• _YOUR ASSIGNMENT_
Repeat the listing exactly. Any picture in it should be left out of the copy.
◆ ◆ ◆
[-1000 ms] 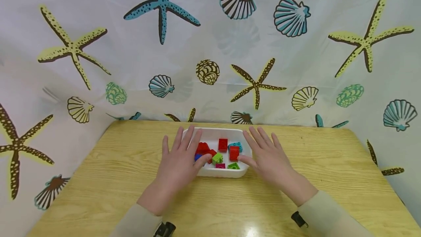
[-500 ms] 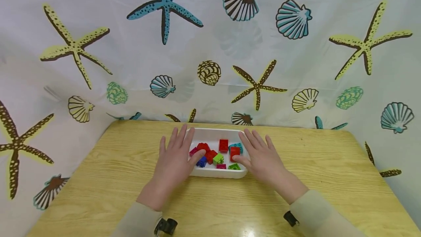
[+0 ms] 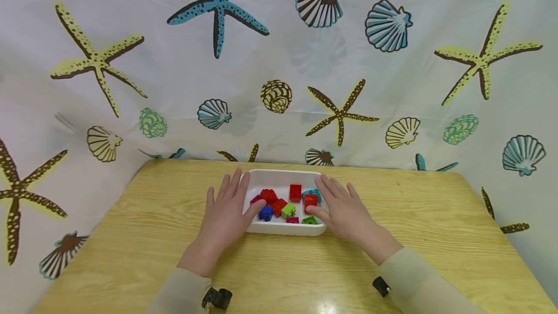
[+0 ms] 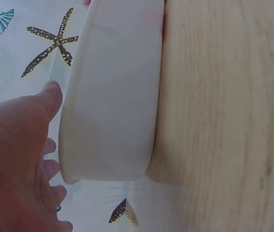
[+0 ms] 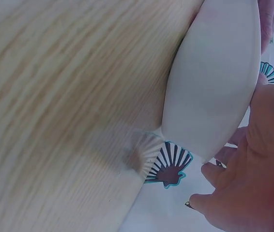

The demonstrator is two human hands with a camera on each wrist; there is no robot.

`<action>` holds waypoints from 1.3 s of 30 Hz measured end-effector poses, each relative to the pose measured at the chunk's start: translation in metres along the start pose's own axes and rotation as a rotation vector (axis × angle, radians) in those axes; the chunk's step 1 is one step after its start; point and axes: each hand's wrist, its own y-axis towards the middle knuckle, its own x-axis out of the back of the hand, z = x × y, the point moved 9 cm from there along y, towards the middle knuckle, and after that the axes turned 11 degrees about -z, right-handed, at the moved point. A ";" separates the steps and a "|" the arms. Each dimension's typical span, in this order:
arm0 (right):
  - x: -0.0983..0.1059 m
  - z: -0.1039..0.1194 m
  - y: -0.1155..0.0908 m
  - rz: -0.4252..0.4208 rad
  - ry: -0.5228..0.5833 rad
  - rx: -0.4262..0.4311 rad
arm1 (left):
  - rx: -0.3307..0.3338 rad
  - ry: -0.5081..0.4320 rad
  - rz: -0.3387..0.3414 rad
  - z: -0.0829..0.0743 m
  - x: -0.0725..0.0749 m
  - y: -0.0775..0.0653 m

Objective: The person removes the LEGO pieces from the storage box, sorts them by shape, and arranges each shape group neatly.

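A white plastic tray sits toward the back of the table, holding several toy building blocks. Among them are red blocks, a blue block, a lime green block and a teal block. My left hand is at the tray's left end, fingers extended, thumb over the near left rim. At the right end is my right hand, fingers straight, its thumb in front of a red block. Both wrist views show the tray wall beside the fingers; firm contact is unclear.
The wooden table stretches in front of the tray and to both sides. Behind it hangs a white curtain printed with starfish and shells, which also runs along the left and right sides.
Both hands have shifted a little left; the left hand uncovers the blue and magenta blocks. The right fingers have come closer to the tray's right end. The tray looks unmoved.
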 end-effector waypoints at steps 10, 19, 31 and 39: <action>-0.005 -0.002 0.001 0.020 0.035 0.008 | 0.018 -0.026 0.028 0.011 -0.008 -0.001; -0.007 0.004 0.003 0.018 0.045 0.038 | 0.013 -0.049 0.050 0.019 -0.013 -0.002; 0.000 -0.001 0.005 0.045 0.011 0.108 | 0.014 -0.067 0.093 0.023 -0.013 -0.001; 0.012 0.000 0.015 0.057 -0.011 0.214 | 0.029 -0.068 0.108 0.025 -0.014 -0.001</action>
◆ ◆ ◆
• _THE ANSWER_
[-1000 ms] 
[-500 ms] 
[+0 ms] 
[+0 ms] 
[+0 ms] 

The demonstrator is two human hands with a camera on each wrist; there is no robot.

`<action>` holds waypoints from 1.3 s of 30 Hz measured end-effector poses, each relative to the pose measured at the chunk's start: translation in metres along the start pose's own axes and rotation as a rotation vector (axis × angle, radians) in those axes; the chunk's step 1 is one step after its start; point and axes: each hand's wrist, its own y-axis towards the middle knuckle, its own x-axis out of the back of the hand, z = x × y, the point moved 9 cm from there along y, towards the middle knuckle, and after that the axes turned 11 degrees about -z, right-handed, at the moved point. A ";" separates the steps and a "|" the arms. Each dimension's typical span, in this order:
arm0 (right):
  - x: -0.0983..0.1059 m
  - z: -0.1039..0.1194 m
  - y: -0.1155..0.0908 m
  - rz: -0.4252..0.4208 rad
  - ry: -0.5228..0.5833 rad
  - rx: -0.4262..0.4311 rad
arm1 (left):
  - rx: -0.3307..0.3338 rad
  - ry: -0.5081..0.4320 rad
  - rz: -0.3387..0.3414 rad
  - z: -0.0829..0.0743 m
  - x: -0.0725..0.0749 m
  - y: -0.0775..0.0653 m

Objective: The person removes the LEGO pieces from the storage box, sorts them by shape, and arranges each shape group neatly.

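A white plastic tray sits toward the back of the table, holding several toy building blocks. Among them are red blocks, a blue block, a lime green block and a teal block. My left hand is at the tray's left end, fingers extended, thumb over the near left rim. At the right end is my right hand, fingers straight, its thumb in front of a red block. Both wrist views show the tray wall beside the fingers; firm contact is unclear.
The wooden table stretches in front of the tray and to both sides. Behind it hangs a white curtain printed with starfish and shells, which also runs along the left and right sides.
Both hands have shifted a little left; the left hand uncovers the blue and magenta blocks. The right fingers have come closer to the tray's right end. The tray looks unmoved.
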 end-effector waypoints at steps 10, 19, 31 and 39: <action>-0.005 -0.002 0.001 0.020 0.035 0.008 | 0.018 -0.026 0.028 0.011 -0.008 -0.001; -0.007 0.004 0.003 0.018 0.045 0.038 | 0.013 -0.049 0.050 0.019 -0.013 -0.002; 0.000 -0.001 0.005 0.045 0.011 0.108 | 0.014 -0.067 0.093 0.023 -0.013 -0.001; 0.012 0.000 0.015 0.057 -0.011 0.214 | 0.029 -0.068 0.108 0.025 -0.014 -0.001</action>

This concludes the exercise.